Task requirements: Return the full listing unchanged, excluding any images it contains.

Data block:
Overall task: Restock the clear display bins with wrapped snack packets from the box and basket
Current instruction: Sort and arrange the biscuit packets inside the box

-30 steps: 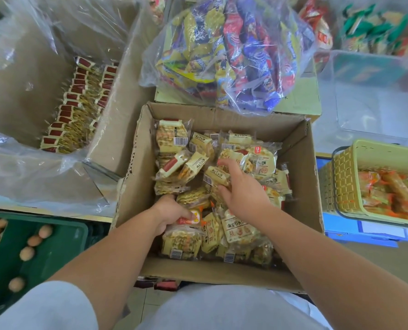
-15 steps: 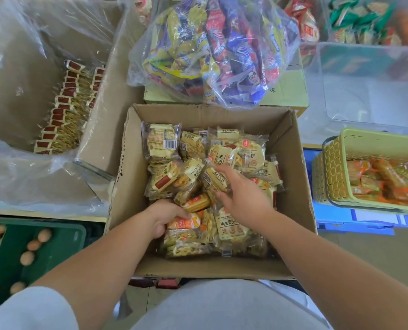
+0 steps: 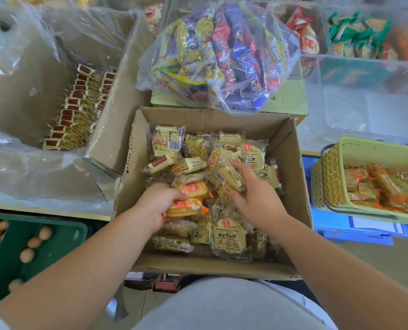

Answer space:
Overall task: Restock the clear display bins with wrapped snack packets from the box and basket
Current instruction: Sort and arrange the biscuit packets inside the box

-30 steps: 
-15 steps: 
+0 steps: 

No further output will be produced for this exercise.